ACTIVITY -> Pictures stay out of the output. Return exactly the lines below from the one with "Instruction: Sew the" down to the one with "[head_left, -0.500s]", both included, and nothing more.

INFORMATION PROVIDED ->
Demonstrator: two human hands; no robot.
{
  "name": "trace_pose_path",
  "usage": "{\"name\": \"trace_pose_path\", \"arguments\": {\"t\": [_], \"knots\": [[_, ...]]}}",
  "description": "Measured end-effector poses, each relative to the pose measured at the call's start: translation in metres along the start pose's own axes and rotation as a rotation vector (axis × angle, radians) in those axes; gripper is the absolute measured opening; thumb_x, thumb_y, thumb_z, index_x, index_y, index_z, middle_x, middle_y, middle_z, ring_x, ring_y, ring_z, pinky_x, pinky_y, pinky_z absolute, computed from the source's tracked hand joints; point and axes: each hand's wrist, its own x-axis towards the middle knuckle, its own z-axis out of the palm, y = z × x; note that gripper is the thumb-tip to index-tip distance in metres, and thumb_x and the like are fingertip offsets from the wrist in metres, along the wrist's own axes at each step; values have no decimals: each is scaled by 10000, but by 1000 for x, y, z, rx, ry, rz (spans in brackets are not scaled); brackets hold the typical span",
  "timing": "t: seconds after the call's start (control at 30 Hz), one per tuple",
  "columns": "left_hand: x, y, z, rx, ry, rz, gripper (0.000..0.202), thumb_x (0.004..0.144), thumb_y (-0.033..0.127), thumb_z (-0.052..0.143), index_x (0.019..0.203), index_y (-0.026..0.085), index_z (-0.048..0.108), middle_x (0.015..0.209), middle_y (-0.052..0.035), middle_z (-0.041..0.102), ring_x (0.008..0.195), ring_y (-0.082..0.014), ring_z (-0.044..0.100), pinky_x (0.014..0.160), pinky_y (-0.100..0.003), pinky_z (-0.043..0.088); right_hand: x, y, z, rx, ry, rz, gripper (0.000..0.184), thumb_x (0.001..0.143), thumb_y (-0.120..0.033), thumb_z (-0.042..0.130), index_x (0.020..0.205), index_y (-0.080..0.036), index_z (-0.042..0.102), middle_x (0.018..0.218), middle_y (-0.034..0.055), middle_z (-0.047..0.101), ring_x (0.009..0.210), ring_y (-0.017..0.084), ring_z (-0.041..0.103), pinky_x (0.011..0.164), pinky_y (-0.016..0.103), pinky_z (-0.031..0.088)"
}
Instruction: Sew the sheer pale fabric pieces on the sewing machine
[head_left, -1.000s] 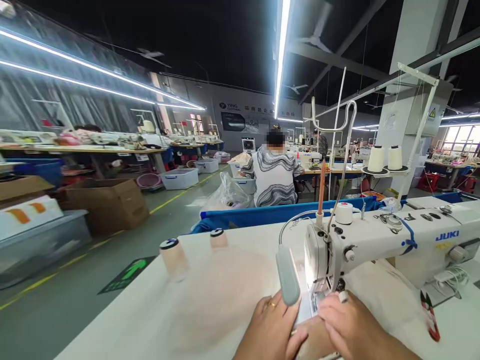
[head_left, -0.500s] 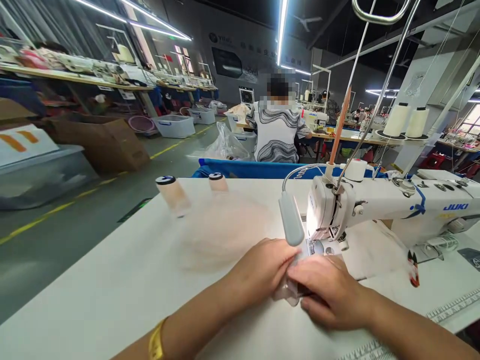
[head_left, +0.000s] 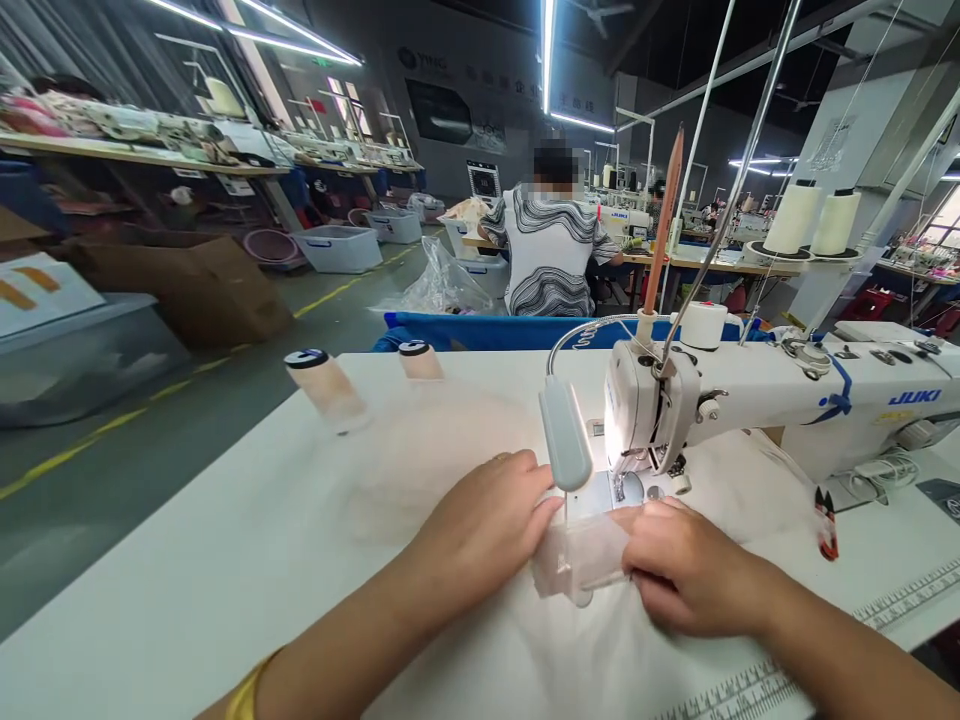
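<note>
Just in front of the needle area of a white sewing machine (head_left: 720, 390) lies a pale, sheer fabric (head_left: 585, 552), stretched between my two hands. My left hand (head_left: 487, 515) grips its left side, thumb and fingers together, beside the grey lamp head (head_left: 566, 435). On the other side, my right hand (head_left: 686, 565) pinches the fabric's right edge with curled fingers. The lit presser foot (head_left: 621, 487) stands just beyond the fabric, apart from both hands. More of the pale fabric spreads over the white table, behind my left hand and under the machine arm.
Two peach thread cones (head_left: 326, 388) stand at the table's far left. Red-handled thread snips (head_left: 826, 525) lie to the right, above a ruler strip (head_left: 750, 690). A person (head_left: 553, 240) sits ahead, back turned, past a blue cloth (head_left: 480, 332). Plastic bins (head_left: 341, 248) line the aisle.
My hands have moved apart, left hand to the left and right hand to the right, so the sheer fabric between them shows flatter. The camera view has shifted slightly.
</note>
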Motion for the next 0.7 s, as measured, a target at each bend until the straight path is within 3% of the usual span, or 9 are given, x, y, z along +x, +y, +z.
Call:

YOUR SOLUTION ->
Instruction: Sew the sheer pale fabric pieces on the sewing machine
[head_left, -1.000s] 
[head_left, -0.500s] 

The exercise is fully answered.